Li Yong, Chen Chun-Mei, Li Wei-Wen, Shao Ming-Tao, Dong Yan, Zhang Qun-Chen
Department of Breast, Jiangmen Central Hospital, Jiangmen City, Guangdong Province, PR China.
Department of General Surgery, The First Affiliated Hospital of Jinan University, Guangzhou, Guangdong Province, PR China.
Heliyon. 2024 Sep 3;10(17):e37345. doi: 10.1016/j.heliyon.2024.e37345. eCollection 2024 Sep 15.
CD276 is a promising immune checkpoint molecule with significant therapeutic potential. Several clinical trials are currently investigating CD276-targeted therapies.
This study aims to assess the prognostic significance of CD276 expression levels and to predict its expression using a radiomic approach in breast cancer (BC).
A cohort of 840 patients diagnosed with BC from The Cancer Genome Atlas was included in this study. The Cancer Imaging Archive provided 98 magnetic resonance imaging (MRI) scans, which were randomly allocated to training and validation datasets in a 7:3 ratio. The association between CD276 expression and patient survival was assessed using Cox regression analysis. Feature selection was performed using the maximum relevance minimum redundancy algorithm and recursive feature elimination. Subsequently, support vector machine (SVM) and logistic regression (LR) models were constructed to predict CD276 expression.

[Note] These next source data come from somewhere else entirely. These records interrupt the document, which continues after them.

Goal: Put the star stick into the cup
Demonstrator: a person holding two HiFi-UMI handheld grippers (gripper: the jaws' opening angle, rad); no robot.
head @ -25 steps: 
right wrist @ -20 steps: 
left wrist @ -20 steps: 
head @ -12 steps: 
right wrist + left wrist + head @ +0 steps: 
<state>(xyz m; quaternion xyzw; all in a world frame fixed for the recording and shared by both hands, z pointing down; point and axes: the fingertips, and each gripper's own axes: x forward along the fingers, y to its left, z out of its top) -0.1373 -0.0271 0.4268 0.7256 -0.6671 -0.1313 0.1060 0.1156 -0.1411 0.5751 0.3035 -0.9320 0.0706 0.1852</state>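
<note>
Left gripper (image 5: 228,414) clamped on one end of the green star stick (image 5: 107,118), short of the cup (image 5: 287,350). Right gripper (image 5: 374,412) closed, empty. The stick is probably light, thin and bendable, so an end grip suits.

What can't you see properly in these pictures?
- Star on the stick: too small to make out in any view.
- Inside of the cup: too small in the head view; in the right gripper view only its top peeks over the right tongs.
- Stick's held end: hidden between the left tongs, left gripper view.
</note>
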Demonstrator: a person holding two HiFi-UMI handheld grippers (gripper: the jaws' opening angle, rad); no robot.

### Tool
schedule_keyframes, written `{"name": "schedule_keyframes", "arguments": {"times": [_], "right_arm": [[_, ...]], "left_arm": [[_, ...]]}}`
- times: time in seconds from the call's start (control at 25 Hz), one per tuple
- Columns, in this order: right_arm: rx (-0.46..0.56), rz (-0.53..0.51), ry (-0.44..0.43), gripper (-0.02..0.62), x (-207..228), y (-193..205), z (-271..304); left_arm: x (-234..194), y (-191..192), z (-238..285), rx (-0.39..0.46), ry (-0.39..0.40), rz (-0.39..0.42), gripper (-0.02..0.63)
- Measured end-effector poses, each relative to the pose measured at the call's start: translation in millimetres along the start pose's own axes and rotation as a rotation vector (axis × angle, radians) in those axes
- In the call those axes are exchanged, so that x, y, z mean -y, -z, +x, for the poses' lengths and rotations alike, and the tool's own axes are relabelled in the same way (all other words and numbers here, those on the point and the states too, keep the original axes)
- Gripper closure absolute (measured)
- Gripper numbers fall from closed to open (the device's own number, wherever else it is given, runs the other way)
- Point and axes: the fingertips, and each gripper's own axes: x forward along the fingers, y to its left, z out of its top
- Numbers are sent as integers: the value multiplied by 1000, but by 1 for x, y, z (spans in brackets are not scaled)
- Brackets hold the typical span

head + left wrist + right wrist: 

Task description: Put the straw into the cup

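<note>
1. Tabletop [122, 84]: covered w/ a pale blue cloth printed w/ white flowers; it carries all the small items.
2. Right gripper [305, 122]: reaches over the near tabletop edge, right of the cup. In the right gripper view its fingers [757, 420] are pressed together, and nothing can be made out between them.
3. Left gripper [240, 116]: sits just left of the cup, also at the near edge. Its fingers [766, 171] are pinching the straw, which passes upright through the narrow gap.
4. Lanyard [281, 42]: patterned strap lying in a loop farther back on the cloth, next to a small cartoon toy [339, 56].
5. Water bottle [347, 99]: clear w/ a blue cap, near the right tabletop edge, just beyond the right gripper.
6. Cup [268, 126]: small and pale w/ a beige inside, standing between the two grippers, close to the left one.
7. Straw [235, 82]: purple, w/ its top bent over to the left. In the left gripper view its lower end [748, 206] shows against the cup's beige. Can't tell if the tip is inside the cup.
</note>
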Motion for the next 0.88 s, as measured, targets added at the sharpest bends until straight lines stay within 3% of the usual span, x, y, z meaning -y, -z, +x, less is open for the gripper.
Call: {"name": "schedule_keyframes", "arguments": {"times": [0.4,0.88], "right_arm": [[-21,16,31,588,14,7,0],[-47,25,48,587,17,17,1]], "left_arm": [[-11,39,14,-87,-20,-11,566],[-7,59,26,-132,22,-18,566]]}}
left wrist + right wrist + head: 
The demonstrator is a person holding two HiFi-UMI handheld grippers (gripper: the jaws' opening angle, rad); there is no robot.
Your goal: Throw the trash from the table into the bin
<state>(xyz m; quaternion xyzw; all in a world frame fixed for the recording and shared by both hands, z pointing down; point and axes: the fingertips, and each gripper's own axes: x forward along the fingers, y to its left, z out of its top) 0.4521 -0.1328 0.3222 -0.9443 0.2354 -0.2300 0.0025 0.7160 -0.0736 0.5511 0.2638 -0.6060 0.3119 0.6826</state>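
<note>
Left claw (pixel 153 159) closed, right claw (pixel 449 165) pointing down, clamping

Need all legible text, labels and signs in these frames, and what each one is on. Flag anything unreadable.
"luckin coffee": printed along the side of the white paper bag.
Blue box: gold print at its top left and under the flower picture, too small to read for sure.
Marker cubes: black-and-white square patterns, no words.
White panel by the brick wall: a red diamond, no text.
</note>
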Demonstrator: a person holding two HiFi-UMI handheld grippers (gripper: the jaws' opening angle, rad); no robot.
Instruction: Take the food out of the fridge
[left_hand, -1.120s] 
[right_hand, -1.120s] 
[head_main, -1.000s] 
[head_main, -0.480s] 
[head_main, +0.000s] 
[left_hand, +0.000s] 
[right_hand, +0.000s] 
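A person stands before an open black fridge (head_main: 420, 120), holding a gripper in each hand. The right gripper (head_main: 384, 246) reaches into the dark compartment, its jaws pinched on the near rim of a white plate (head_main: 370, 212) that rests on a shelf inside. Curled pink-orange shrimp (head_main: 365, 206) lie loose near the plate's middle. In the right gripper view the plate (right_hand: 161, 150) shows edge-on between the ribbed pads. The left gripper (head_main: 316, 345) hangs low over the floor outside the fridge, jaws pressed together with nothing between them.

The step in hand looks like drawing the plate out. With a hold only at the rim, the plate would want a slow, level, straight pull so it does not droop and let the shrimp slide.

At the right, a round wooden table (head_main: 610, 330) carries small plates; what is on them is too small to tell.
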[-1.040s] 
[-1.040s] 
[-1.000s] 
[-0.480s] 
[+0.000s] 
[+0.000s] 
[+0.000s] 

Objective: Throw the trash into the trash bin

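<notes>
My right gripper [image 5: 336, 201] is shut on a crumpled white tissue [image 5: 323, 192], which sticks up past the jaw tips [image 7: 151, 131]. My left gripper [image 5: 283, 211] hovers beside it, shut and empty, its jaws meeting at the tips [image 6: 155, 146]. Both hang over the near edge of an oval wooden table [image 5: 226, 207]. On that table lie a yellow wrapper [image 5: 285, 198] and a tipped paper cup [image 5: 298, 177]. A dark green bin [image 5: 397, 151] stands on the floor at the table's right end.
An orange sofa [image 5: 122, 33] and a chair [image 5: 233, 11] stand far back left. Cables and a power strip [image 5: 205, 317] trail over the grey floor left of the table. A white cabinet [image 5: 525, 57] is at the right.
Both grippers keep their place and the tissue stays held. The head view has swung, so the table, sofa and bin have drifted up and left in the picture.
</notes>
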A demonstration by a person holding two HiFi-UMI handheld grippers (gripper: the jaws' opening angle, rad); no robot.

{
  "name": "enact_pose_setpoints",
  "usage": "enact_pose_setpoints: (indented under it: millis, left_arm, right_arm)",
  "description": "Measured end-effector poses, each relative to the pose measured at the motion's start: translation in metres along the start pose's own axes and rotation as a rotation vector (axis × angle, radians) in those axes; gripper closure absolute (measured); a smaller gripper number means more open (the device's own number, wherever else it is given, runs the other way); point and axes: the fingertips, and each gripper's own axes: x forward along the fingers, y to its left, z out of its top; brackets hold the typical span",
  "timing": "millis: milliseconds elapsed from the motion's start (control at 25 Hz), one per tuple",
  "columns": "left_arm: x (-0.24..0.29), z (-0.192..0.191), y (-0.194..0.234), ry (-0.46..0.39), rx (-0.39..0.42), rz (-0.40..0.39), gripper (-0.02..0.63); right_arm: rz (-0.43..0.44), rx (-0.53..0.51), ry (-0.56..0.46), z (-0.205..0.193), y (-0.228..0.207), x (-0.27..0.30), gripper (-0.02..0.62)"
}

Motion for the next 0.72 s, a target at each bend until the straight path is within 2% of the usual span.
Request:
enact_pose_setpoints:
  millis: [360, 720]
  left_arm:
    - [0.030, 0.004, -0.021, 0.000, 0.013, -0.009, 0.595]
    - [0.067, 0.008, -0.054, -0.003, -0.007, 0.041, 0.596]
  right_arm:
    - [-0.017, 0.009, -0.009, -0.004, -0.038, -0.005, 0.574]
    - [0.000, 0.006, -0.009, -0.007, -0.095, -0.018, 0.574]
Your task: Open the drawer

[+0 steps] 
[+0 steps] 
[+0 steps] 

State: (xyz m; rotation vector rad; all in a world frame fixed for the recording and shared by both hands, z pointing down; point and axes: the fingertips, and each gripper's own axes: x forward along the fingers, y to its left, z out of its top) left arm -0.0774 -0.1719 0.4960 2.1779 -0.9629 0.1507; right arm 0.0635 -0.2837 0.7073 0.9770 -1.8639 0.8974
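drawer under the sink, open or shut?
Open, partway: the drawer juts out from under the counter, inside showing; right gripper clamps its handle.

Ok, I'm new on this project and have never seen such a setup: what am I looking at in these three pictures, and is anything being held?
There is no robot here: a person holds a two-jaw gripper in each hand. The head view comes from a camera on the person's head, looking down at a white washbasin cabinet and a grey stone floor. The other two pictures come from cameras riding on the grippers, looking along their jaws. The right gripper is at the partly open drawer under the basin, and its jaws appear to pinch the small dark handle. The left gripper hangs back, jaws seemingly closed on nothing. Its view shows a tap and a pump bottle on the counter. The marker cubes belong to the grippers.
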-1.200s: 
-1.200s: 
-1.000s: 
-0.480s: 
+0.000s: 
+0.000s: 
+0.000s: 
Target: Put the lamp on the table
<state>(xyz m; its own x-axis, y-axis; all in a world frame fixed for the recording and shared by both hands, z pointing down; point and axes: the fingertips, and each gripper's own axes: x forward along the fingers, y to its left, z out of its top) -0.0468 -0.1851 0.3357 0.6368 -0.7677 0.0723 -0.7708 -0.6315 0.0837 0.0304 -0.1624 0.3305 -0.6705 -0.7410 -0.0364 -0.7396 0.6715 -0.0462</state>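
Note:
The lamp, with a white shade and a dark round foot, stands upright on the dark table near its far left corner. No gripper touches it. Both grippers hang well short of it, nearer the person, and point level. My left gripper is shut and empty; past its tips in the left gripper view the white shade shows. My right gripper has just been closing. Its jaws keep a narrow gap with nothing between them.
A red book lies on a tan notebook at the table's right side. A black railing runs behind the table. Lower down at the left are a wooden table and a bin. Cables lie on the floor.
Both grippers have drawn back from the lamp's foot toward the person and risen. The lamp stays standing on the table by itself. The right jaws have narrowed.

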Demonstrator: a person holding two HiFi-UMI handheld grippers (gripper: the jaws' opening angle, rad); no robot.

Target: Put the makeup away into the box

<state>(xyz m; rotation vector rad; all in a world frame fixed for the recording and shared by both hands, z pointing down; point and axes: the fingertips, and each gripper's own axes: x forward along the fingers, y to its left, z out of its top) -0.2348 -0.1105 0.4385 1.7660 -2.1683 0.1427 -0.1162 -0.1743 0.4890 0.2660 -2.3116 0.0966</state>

The expression of CD276 was found to be elevated in BC. It was an independent risk factor for overall survival (hazard ratio = 1.579, 95 % CI: 1.054-2.366). There were eight radiomic features selected in total. In both the training and validation subsets, the SVM and LR models demonstrated favorable predictive abilities with AUC values of 0.744 and 0.740 for the SVM model and 0.742 and 0.735 for the LR model. These results indicate that the radiomic models efficiently differentiate the CD276 expression status.
CD276 expression levels can have an impact on cancer prognosis. The MRI-based radiomic signature described in this study can discriminate the CD276 expression status.
CD276是一种具有显著治疗潜力的有前景的免疫检查点分子。目前有多项临床试验正在研究靶向CD276的疗法。
本研究旨在评估CD276表达水平的预后意义,并使用放射组学方法预测其在乳腺癌(BC)中的表达。
本研究纳入了来自癌症基因组图谱的840例诊断为BC的患者队列。癌症影像存档库提供了98份磁共振成像(MRI)扫描,这些扫描以7:3的比例随机分配到训练和验证数据集。使用Cox回归分析评估CD276表达与患者生存之间的关联。使用最大相关最小冗余算法和递归特征消除进行特征选择。随后,构建支持向量机(SVM)和逻辑回归(LR)模型来预测CD276表达。
发现BC中CD276的表达升高。它是总生存的独立危险因素(风险比=1.579,95%CI:1.054-2.366)。总共选择了8个放射组学特征。在训练和验证子集中,SVM和LR模型均表现出良好的预测能力,SVM模型的AUC值分别为0.744和0.740,LR模型的AUC值分别为0.742和0.735。这些结果表明放射组学模型能够有效区分CD276的表达状态。
CD276表达水平可影响癌症预后。本研究中描述的基于MRI的放射组学特征能够区分CD276的表达状态。